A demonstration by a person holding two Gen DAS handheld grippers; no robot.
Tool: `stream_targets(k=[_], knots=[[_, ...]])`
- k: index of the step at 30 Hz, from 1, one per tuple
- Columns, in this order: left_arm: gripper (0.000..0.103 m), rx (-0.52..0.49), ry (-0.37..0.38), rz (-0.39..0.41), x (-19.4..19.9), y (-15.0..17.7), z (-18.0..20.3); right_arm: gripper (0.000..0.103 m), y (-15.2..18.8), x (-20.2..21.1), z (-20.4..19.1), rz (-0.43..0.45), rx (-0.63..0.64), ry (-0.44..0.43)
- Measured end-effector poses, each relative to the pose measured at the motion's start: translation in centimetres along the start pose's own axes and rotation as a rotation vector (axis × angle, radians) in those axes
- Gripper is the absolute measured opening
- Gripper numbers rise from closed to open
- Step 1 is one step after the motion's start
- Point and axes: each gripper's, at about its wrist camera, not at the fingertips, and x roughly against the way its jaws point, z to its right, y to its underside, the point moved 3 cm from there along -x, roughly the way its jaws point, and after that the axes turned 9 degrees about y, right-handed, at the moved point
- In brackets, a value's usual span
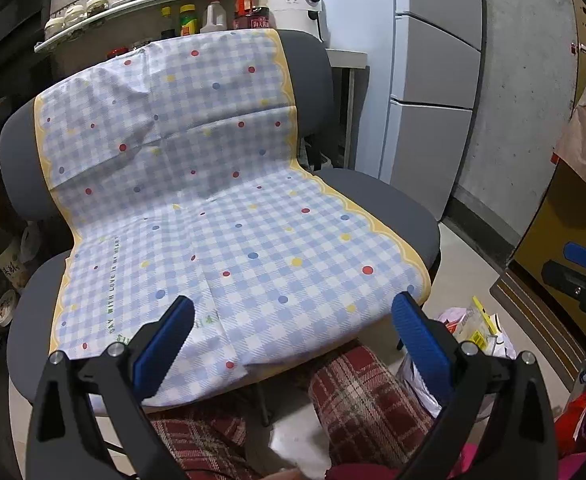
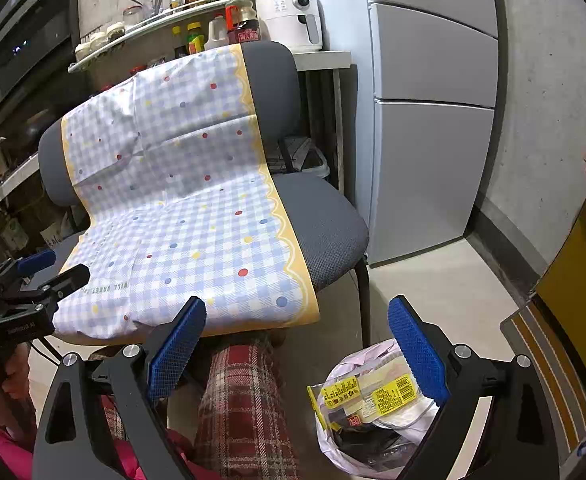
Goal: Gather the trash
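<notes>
Kitchen corner, concrete wall, pale tile floor. Grey fridge (image 2: 433, 120) stands at right, a white air fryer (image 2: 293, 16) on a small counter beside it. Curved wire shelf (image 1: 133, 4) behind carries sauce bottles and jars.

Grey office chair (image 2: 325, 224) faces the cameras. A blue-and-white checked cloth (image 1: 213, 208) with coloured dots and a yellow scalloped border drapes from the backrest down over the seat and hangs off the front edge. Nothing else is visible lying on the cloth.

Trash bag (image 2: 373, 412), white plastic, sits on the floor just right of the chair's front leg, mouth open upward. On top of its contents lies a clear wrapper with yellow labels (image 2: 369, 396); long axis runs roughly left-right in the right wrist view, tilted slightly up to the right. In the left wrist view the same bag (image 1: 473, 332) shows partly behind the right finger.

Left gripper (image 1: 293, 340): blue pads spread wide, nothing between them, held above the seat's front edge. Right gripper (image 2: 305, 356): pads likewise spread wide and empty, held over the floor, right pad overlapping the bag's rim in view.

Person's plaid-trousered knee (image 2: 241, 392) is below the seat front.
</notes>
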Motion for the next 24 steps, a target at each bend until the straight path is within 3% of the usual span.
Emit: stream_targets(k=[24], knots=[[0.096, -0.01, -0.003, -0.005, 0.0, -0.08, 0.07, 0.092, 0.13, -0.72, 0.6, -0.013, -0.009, 0.005]])
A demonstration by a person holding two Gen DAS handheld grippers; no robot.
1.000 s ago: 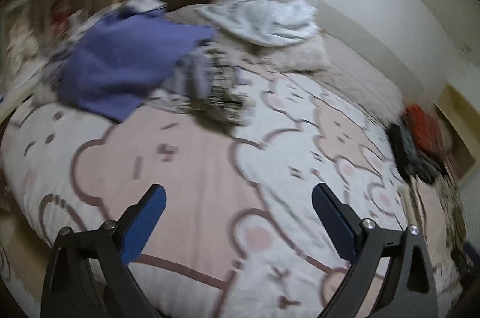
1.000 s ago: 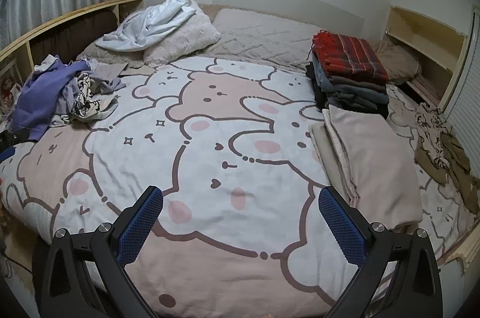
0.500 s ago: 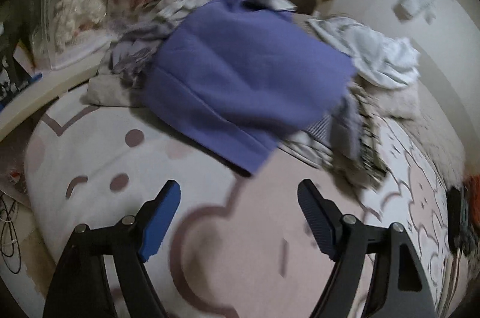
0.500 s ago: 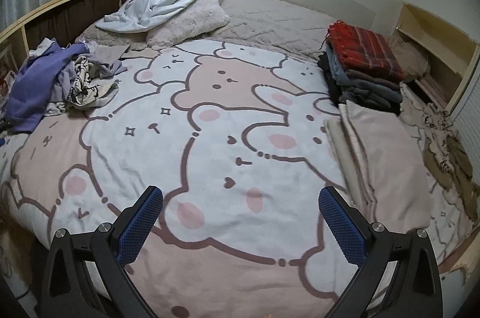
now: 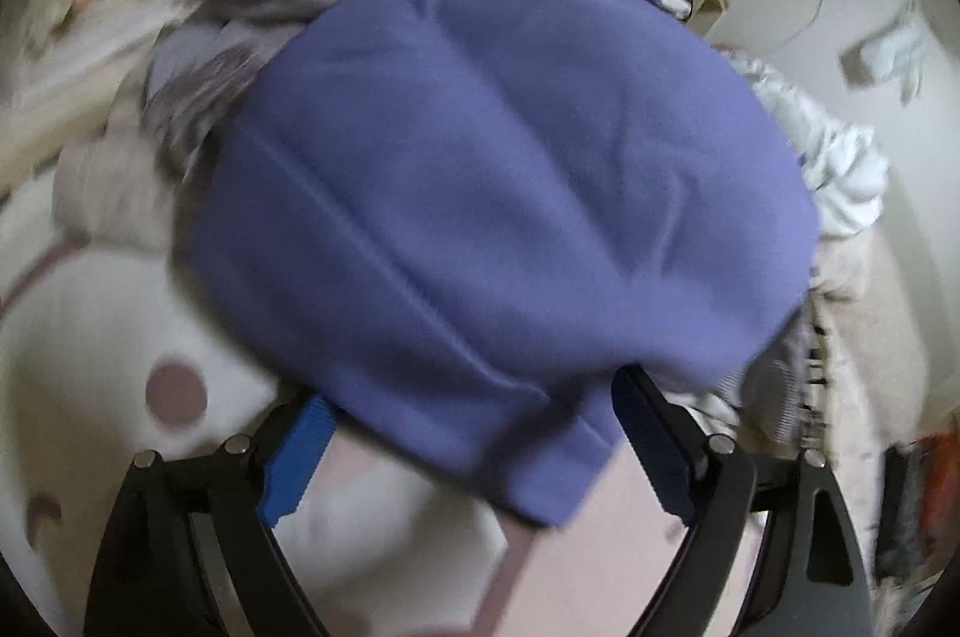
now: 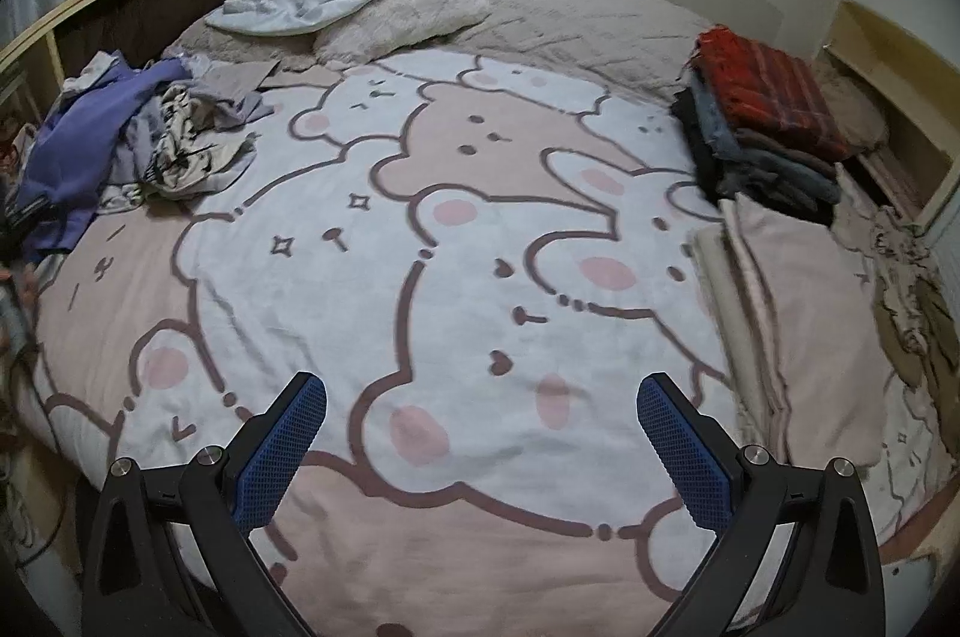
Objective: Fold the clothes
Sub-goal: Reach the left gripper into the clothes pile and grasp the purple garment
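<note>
Left gripper (image 5: pixel 474 451), right gripper (image 6: pixel 480 439), black arms, blue textured pads, silver screws

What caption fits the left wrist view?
Left tool opening over purple garment's hem atop the unfolded clothes pile.

Dim, even indoor light, no hard shadows or glare. Left wrist view: heavy motion blur smears the purple garment (image 5: pixel 498 181) and surroundings. Right wrist view: mostly sharp. Both show fisheye bending and dark corner vignetting.
</note>
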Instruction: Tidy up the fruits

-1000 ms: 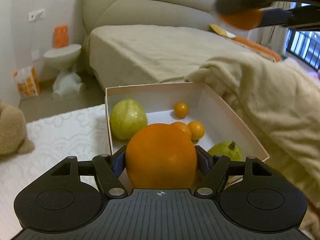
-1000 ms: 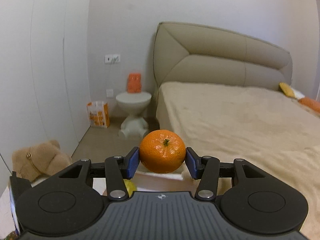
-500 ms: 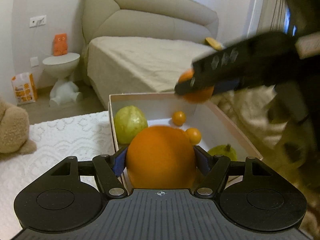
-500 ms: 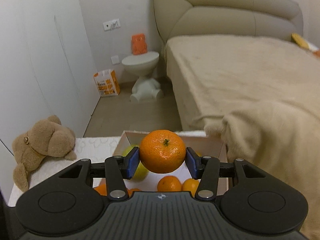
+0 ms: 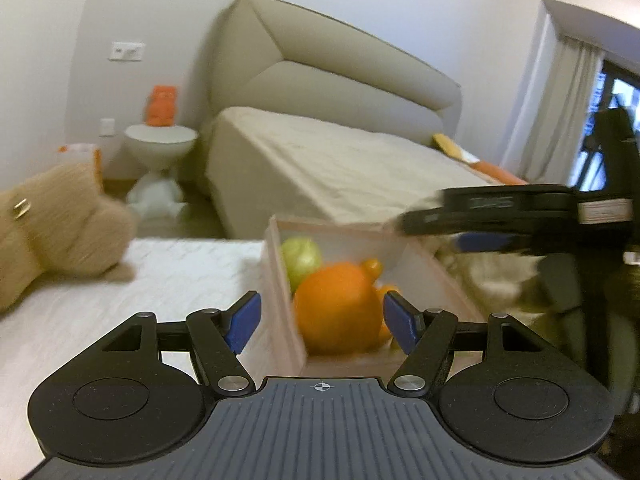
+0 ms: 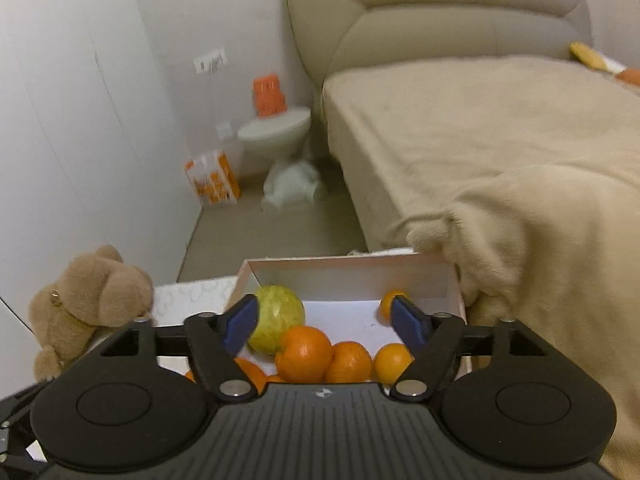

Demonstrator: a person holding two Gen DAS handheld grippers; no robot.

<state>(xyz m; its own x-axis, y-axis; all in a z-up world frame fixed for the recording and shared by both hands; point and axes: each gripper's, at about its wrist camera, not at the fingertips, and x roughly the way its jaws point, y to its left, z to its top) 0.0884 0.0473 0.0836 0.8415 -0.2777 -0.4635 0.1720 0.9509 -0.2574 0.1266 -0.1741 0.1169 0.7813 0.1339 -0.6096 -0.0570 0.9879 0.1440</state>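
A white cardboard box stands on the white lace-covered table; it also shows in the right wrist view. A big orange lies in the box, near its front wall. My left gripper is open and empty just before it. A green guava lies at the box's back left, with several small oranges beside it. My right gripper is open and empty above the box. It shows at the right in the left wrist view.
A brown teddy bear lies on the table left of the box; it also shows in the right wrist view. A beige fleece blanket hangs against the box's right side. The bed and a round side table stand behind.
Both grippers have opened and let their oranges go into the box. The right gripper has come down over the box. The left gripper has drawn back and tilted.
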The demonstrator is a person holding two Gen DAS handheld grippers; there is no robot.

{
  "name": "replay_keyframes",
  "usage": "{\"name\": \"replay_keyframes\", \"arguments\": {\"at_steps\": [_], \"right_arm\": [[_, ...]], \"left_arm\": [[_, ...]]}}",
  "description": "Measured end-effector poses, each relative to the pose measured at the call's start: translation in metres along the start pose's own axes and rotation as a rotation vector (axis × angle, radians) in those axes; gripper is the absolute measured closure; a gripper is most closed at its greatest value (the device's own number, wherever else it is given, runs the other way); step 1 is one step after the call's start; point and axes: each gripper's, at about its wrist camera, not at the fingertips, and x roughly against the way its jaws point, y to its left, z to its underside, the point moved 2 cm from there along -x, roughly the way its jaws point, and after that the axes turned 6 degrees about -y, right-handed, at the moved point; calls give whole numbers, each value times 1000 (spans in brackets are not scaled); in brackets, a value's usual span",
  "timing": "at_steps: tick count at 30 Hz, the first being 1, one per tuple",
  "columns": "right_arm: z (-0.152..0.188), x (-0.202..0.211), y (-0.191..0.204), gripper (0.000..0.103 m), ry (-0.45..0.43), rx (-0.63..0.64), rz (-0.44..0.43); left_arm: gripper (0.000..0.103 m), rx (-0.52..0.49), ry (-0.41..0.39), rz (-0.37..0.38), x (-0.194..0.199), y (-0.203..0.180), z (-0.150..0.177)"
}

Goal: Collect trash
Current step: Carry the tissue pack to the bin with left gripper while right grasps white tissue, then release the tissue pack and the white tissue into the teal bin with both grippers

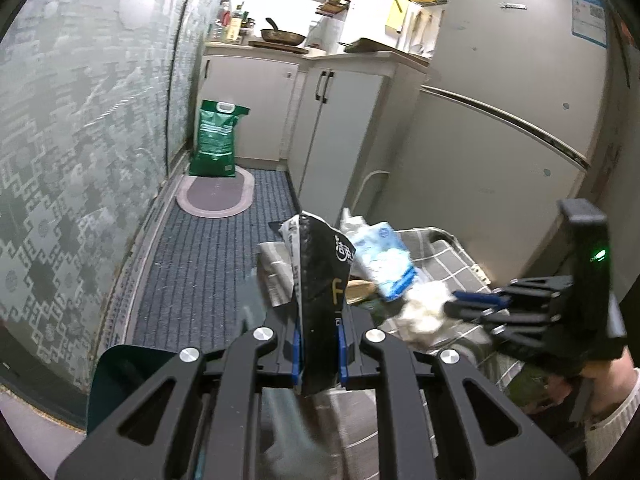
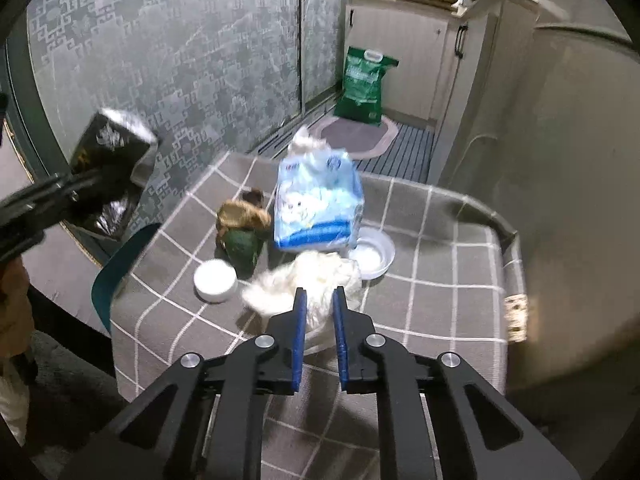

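Note:
My left gripper [image 1: 319, 354] is shut on a black snack wrapper [image 1: 320, 280] and holds it in the air at the table's left edge; the wrapper also shows in the right wrist view [image 2: 106, 160]. My right gripper [image 2: 319, 300] is shut on a crumpled white plastic bag [image 2: 312, 280] just above the checked table [image 2: 440, 300]; the gripper [image 1: 464, 300] and the bag [image 1: 424, 304] also show in the left wrist view. A blue and white tissue pack [image 2: 320, 208] stands behind the bag.
On the table are a white bowl [image 2: 215, 280], a clear bowl [image 2: 374, 258], and green and brown wrappers [image 2: 240, 228]. A teal chair back [image 2: 120, 264] is at the table's left. A fridge [image 1: 520, 120] stands right, a green sack [image 1: 216, 140] on the floor beyond.

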Motion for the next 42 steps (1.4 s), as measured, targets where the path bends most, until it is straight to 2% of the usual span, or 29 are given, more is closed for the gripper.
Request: {"name": "replay_keyframes", "arguments": {"at_steps": [4, 10, 13, 18, 22, 27, 34, 42], "right_arm": [[-4, 16, 0, 90, -28, 0, 16], [-23, 43, 16, 90, -114, 22, 26], [-32, 47, 32, 90, -152, 41, -1], [-42, 40, 68, 90, -162, 88, -62], [-49, 32, 98, 90, -159, 127, -105], [-51, 8, 136, 90, -121, 158, -167], [-47, -21, 181, 90, -68, 216, -192], [-42, -39, 203, 90, -21, 236, -197]], "left_arm": [[88, 9, -2, -28, 8, 13, 2], [88, 15, 17, -70, 18, 35, 14], [88, 24, 31, -90, 23, 51, 22], [88, 38, 60, -133, 28, 77, 37], [88, 27, 90, -180, 30, 98, 50], [88, 37, 149, -200, 27, 119, 70], [88, 84, 236, -186, 18, 139, 96], [85, 101, 335, -177, 6, 149, 126]]}}
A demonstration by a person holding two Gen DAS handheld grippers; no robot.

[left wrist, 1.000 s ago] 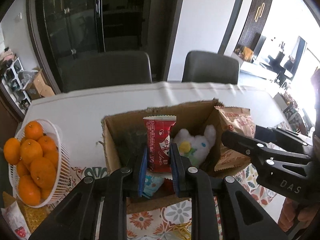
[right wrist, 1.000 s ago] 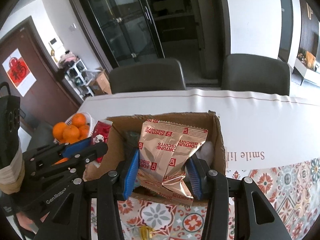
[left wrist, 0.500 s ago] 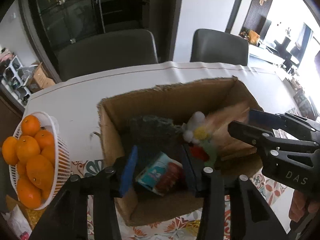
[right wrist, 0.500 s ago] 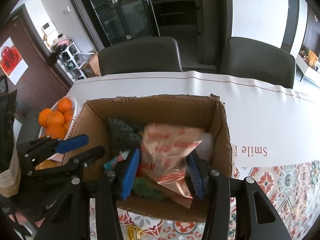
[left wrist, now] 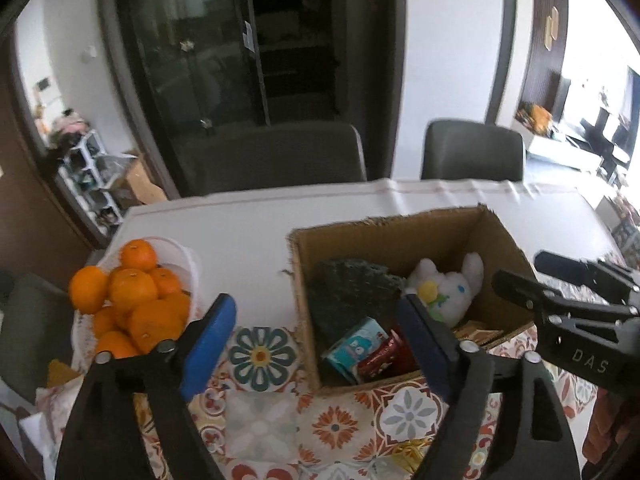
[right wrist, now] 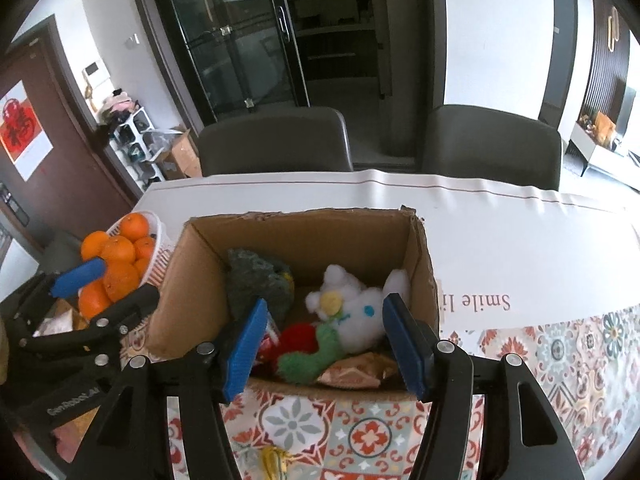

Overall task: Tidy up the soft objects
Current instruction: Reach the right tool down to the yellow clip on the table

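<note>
An open cardboard box (left wrist: 400,228) (right wrist: 300,216) holds a white plush (left wrist: 448,288) (right wrist: 360,312), a dark green scrub pad (left wrist: 348,292) (right wrist: 256,276), a teal packet (left wrist: 352,348), a red snack packet (left wrist: 380,358) and a gold biscuit bag (right wrist: 352,368). A green and red plush piece (right wrist: 308,360) lies by the white plush. My left gripper (left wrist: 314,304) (right wrist: 116,284) hangs over the box's left wall. Its jaws are opening with nothing between them. My right gripper (right wrist: 325,308) (left wrist: 520,268) is above the box's near side, its jaws also opening and empty.
A white basket (left wrist: 188,256) (right wrist: 154,228) of oranges stands left of the box. The box sits on a patterned tablecloth (left wrist: 332,424) with a white runner (right wrist: 520,240) behind it. Two dark chairs (right wrist: 276,140) stand at the table's far edge.
The left gripper let the red snack packet drop into the box, opened wide and drew back to the left. The right gripper released the gold biscuit bag, which now lies in the box.
</note>
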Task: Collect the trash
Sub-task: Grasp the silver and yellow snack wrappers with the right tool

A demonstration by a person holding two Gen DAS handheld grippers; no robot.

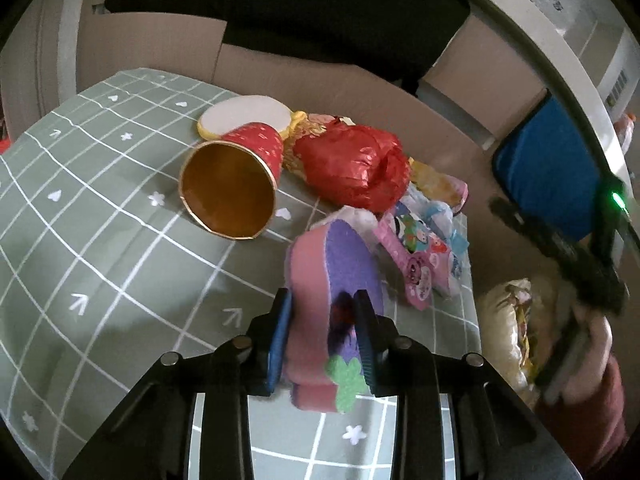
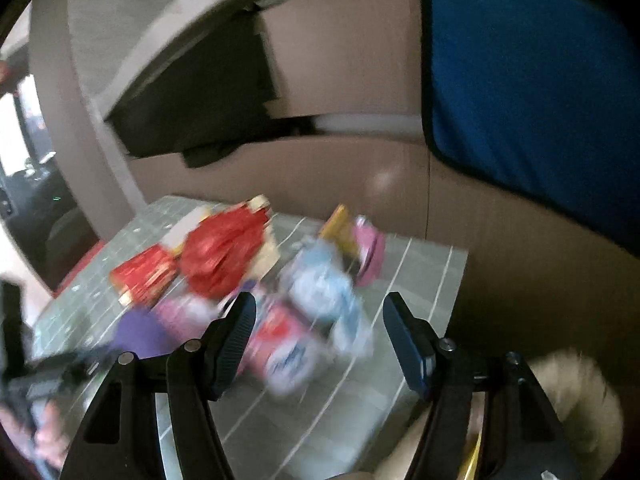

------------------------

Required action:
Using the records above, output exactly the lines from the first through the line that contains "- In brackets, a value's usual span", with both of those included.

Response to the exercise:
A demonstration by a person holding two Gen DAS handheld grippers; no robot.
Tool: `stream_targets(k=[_], knots=[[_, ...]])`
- k: index of the step at 30 Hz, from 1, one per tuple
- Columns, in this order: left_arm: gripper (0.000..0.103 m), rx (-0.52..0.49), ry (-0.37..0.38), rz (-0.39..0.41), x (-19.4..19.9), y (-15.0..17.7), z (-18.0..20.3); right_arm: gripper (0.000..0.103 m), y (-15.2..18.8), x (-20.2..21.1), z (-20.4..19.1), rz (-0.43..0.45), rx (-0.63..0.64), ry (-0.44..0.43)
- Measured end-effector poses, each relative to the pose measured at the motion's start: translation in centimetres along the start pose's own axes and rotation as a rotation vector (axis × angle, radians) in those axes
- Gripper is the absolute measured opening
- Gripper numbers rise from closed to open
- Step 1 is one step after the motion's start
- Point and axes: each gripper's, at about its wrist camera, not at the fingertips, and x roughly against the way its jaws point, z to its right, y to its underside, the point moved 3 cm from there along -x, roughly the way its jaws point, and after that the axes turned 9 degrees about y, right-handed, at the moved point
- In brackets, a value's usual span

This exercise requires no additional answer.